Traveling is often a great opportunity for photographers because it presents new subjects, situations, geography, architecture. There are things that are strange and unfamiliar, routines that are altered. Discovery. Newness. Excitement. It can be a breath of fresh air. Sometimes you can bring that renewed perspective home with with you and see the familiar anew. When you travel somewhere familiar and do familiar things, remember that your ordinary is not everyone’s ordinary. What may be everyday to you may be inspiring, compelling, or intriguing to others.
It is that duality in my own West Coast mish-mash photography, I think, that appeals to me–there are the personal, intimate, moments with familiar faces, and then the freshness of new experience.
On the most basic level, I just love to travel and see new places. Being a photographer, it is only natural that I bring the camera along. I enjoy sharing my experiences, and I enjoy reliving them through photographs. I also enjoy those moments that don’t get photographed and live on only in memory.
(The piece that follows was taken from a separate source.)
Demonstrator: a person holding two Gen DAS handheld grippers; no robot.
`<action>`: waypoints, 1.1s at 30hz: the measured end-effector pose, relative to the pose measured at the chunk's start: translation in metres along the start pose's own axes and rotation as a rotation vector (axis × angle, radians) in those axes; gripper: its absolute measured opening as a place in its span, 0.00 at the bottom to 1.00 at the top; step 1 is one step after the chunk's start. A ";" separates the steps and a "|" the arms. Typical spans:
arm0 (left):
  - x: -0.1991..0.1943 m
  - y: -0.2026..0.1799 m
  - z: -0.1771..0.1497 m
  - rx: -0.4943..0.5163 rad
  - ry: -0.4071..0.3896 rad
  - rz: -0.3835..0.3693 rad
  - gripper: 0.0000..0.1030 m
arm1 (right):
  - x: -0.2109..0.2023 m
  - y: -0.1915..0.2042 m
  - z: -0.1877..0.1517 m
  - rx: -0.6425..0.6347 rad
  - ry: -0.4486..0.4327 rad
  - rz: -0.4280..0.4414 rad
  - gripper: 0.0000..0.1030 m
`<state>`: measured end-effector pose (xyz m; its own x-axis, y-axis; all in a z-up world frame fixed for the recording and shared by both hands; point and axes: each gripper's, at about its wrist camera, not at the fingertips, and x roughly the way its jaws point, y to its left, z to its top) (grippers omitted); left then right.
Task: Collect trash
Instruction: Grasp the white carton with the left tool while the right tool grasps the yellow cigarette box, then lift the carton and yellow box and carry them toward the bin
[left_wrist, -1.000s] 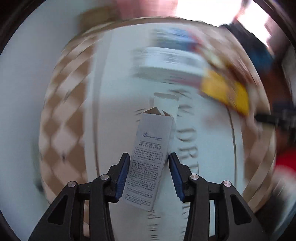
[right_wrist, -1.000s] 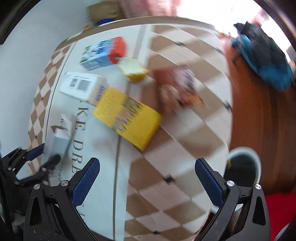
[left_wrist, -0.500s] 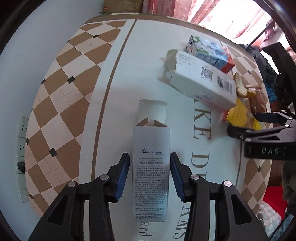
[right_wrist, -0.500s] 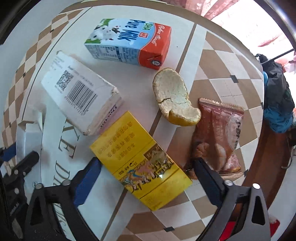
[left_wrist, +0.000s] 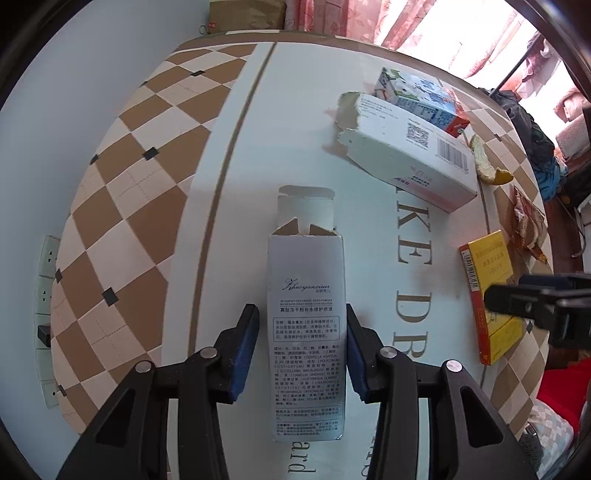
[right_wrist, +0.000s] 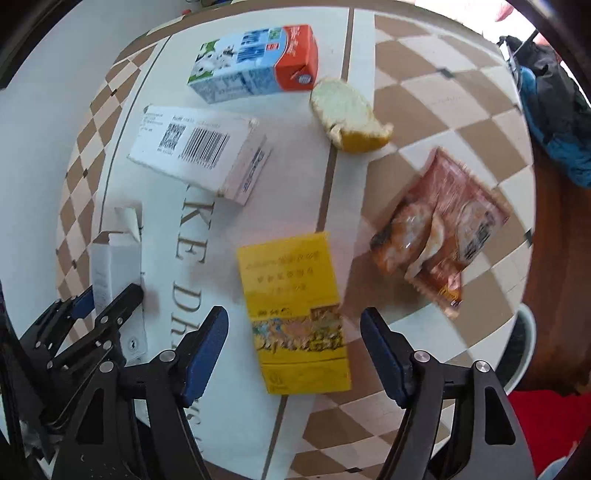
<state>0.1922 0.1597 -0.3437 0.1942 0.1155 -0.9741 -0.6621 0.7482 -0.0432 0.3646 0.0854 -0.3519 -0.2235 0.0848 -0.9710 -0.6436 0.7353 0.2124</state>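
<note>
My left gripper (left_wrist: 301, 343) straddles a tall silver-white carton (left_wrist: 307, 325) with its top flap open, lying on the table; the blue pads sit close beside it, a thin gap showing on the left. It also shows in the right wrist view (right_wrist: 110, 266). My right gripper (right_wrist: 294, 347) is open wide over a yellow box (right_wrist: 295, 310), fingers on either side, not touching. Other trash on the table: a white barcoded box (right_wrist: 201, 153), a milk carton (right_wrist: 255, 62), an orange peel (right_wrist: 349, 118) and a red snack wrapper (right_wrist: 439, 225).
The round table (left_wrist: 122, 206) has a checkered brown-and-cream cloth with a white lettered band. A white bin (right_wrist: 522, 350) stands on the floor at the right. A blue-black bag (right_wrist: 554, 110) lies beyond the table. The wall with sockets (left_wrist: 46, 280) is at the left.
My right gripper has swung over and lined up along the yellow box, which now lies between its fingers. My left gripper has stayed around the silver carton, pads slightly wider.
</note>
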 end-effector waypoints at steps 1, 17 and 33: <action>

Long ago, before I discovered cameras and photography, I believed that it was more important to experience a time and a place than to photograph it, and that the memories were actually richer if not captured. Since, I obviously take a camera with me everywhere. Still, I believe in my original philosophy, and increasingly, I find myself putting the camera away at certain times, and living in the moment, drinking in the other senses all around me–the salty, briny smell of the wind off the ocean; the quiet roar of waves crashing on the sand; the murmur of life going by outside my hotel window while I sit inside, watchful over my ailing child. Every experience, every day, every commonplace thing–they are all important. They are the grains of sand, the broken shells and pebbles, the kelp and rocks and tiny creatures that make up the vibrant beach of your life.